*What is being asked:* In the data that follows, find each line containing "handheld" and copy it.

[Collection entries]

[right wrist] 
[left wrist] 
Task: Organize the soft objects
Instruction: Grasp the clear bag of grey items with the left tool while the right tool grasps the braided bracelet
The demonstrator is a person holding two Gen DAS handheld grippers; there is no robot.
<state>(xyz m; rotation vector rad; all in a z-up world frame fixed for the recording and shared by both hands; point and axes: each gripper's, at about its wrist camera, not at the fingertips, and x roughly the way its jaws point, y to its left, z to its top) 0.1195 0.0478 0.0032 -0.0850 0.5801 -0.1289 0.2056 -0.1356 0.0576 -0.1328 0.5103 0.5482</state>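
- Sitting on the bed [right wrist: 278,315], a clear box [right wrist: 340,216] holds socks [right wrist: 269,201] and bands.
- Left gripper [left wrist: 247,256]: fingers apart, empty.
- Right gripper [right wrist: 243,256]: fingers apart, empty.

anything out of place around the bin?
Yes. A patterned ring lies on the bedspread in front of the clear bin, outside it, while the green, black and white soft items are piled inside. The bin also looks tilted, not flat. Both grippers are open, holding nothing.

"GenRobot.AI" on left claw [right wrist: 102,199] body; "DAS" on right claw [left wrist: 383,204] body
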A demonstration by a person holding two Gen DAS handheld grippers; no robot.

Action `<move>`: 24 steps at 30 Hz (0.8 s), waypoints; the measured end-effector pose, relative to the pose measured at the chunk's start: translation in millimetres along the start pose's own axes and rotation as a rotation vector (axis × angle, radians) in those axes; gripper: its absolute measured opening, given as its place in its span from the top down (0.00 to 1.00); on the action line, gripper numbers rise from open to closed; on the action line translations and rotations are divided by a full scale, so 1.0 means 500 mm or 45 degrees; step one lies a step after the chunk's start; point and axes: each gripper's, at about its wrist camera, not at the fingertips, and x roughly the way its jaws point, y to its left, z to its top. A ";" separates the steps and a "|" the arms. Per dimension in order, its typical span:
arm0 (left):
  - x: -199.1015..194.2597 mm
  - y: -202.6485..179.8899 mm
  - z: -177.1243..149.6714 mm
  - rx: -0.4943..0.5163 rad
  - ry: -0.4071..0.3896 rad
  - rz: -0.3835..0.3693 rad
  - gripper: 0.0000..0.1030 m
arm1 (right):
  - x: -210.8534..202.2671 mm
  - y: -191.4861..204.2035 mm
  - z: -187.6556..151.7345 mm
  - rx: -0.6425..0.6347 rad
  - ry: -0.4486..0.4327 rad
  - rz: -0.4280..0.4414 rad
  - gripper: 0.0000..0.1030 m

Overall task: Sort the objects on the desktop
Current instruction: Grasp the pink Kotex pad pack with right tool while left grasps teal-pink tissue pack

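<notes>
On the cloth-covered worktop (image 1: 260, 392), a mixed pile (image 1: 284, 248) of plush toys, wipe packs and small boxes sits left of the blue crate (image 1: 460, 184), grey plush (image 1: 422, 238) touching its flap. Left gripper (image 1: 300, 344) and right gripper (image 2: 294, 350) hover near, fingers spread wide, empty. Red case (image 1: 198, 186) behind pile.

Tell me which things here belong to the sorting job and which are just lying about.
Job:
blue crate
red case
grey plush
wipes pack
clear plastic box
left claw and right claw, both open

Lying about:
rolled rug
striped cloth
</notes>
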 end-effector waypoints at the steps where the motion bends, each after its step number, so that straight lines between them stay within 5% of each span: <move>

*Written response:*
The demonstrator is a person holding two Gen DAS handheld grippers; there is no robot.
A demonstration by a person holding two Gen DAS handheld grippers; no robot.

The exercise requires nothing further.